Published online 2011 January 20. doi:  10.2337/dc10-1314
PMCID: PMC3024354

Implications of Alternative Definitions of Prediabetes for Prevalence in U.S. Adults



To compare the prevalence of prediabetes using A1C, fasting plasma glucose (FPG), and oral glucose tolerance test (OGTT) criteria, and to examine the degree of agreement between the measures.


We used the 2005–2008 National Health and Nutrition Examination Surveys to classify 3,627 adults aged ≥18 years without diabetes according to their prediabetes status using A1C, FPG, and OGTT. We compared the prevalence of prediabetes according to different measures and used conditional probabilities to examine agreement between measures.


In 2005–2008, the crude prevalence of prediabetes in adults aged ≥18 years was 14.2% for A1C 5.7–6.4% (A1C5.7), 26.2% for FPG 100–125 mg/dL (IFG100), 7.0% for FPG 110–125 mg/dL (IFG110), and 13.7% for OGTT 140–199 mg/dL (IGT). Prediabetes prevalence varied by age, sex, and race/ethnicity, and there was considerable discordance between measures of prediabetes. Among those with IGT, 58.2, 23.4, and 32.3% had IFG100, IFG110, and A1C5.7, respectively, and 67.1% had the combination of either A1C5.7 or IFG100.

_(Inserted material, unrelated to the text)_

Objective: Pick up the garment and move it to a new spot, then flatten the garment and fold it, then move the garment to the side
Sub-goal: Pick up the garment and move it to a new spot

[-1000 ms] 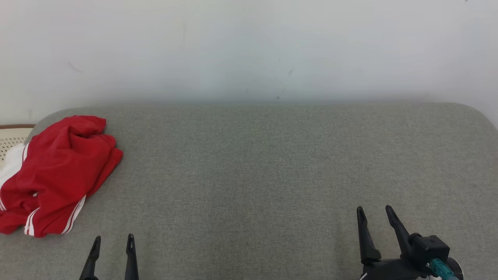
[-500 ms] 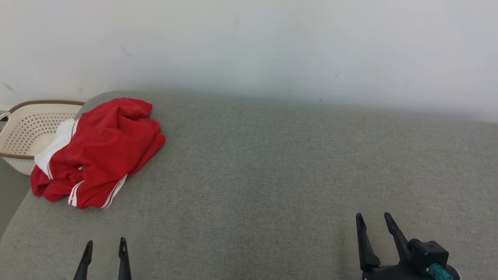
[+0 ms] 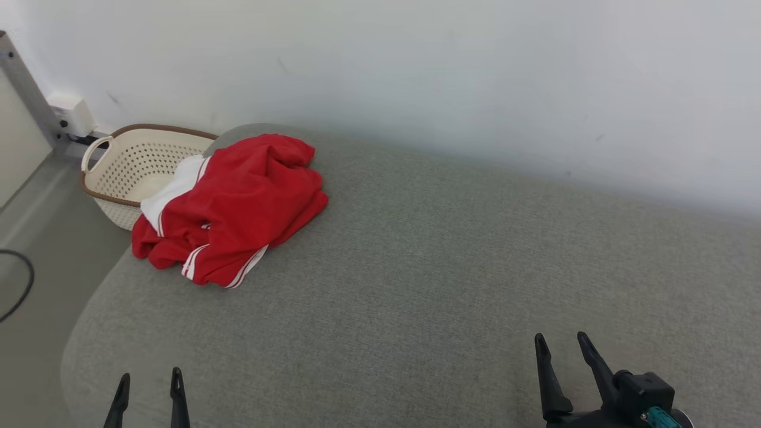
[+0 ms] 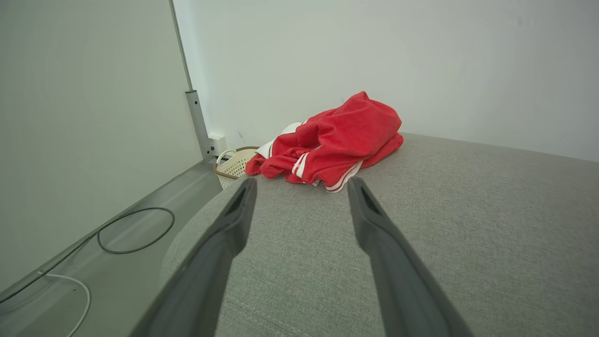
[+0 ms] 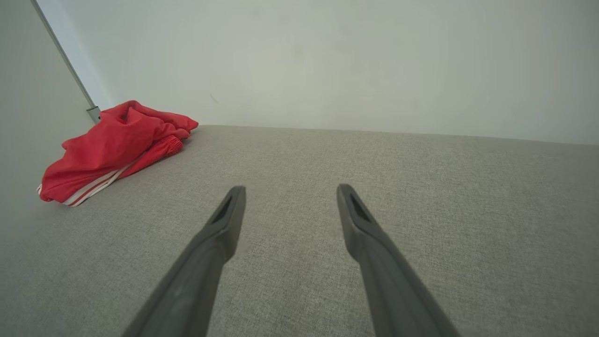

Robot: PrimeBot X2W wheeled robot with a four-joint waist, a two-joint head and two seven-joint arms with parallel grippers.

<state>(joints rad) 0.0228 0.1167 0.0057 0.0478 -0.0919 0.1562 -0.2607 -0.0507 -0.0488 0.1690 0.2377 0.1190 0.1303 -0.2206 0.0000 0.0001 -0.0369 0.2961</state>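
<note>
The garment [image 3: 229, 205] is a crumpled red piece with white stripes and a white part, lying at the far left corner of the grey padded surface [image 3: 446, 267]. It also shows ahead of the fingers in the left wrist view [image 4: 332, 138] and far left in the right wrist view [image 5: 112, 150]. My left gripper [image 3: 150, 380] hovers open at the near left edge, well short of the garment. At the near right my right gripper [image 3: 559, 345] stands open, far from the garment. Both grippers hold nothing.
A cream perforated basket [image 3: 134, 166] with a brown rim stands on the floor behind the garment's left side. A wall [image 3: 416, 71] runs along the far edge. Floor with a dark cable [image 4: 135, 231] lies left of the surface, bounded by a panel [image 4: 89, 93].
The head camera has turned left: the whole picture shifted right, bringing the basket, floor and left edge of the surface into view. Garment and both open grippers look unmoved.
</note>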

The prevalence of prediabetes varied by the indicator used to measure risk; there was considerable discordance between indicators and the characteristics of individuals with prediabetes. Programs to prevent diabetes may need to consider issues of equity, resources, need, and efficiency in targeting their efforts.

Increased levels of glycemia in the prediabetic range, measured by fasting or postchallenge glucose or by A1C can serve as simple and reasonably accurate predictors of subsequent type 2 diabetes risk (1). Above and beyond its association with diabetes, hyperglycemia at the prediabetic level is associated with increased risk of subsequent cardiovascular disease (25). The value of glycemic measures is further strengthened by evidence that diabetes risk can be reduced with structured lifestyle interventions and/or metformin among individuals with levels of glycemia above normal but below the diagnostic threshold for diabetes (68). This means that measures of glycemia can serve as practical indicators for referral to diabetes prevention programs.

A series of definitions to classify people at elevated glycemic risk have been recommended, including impaired glucose tolerance (IGT), impaired fasting glucose (IFG), and “prediabetes.” In 1979, the National Diabetes Data Group (NDDG) defined IGT as fasting plasma glucose (FPG) <140 mg/dL and 2-h plasma glucose values ranging from 140 to 199 mg/dL (9). The World Health Organization (WHO) also adopted this recommendation. The term IFG was introduced in 1997, whereby FPG values from 110 to 125 mg/dL additionally differentiated the metabolic state between normal and diabetic (10). In 2003, the Expert Committee on the Diagnosis and Classification of Diabetes Mellitus (11) lowered the FPG cut point for IFG to 100 mg/dL, which optimized sensitivity and specificity in predicting diabetes and made the prevalence of prediabetes more comparable to IGT prevalence. The WHO did not change its previous recommendations, placing greater emphasis on 2-h plasma glucose.

Most recently, the American Diabetes Association recommended an A1C range of 5.7–6.4% to identify individuals at high risk for future diabetes (1). Because an overnight fast is not required to measure A1C, this change is expected to facilitate identification of people at risk for diabetes who could benefit from intervention.

Each change in definition has implications for the population prevalence of prediabetes, along with potential devotion of resources. Thus, we examined nationally representative data to 1) describe the prevalence of prediabetes among the U.S. population according to different glycemic measures and combinations of measures and 2) examine the degree of agreement between measures.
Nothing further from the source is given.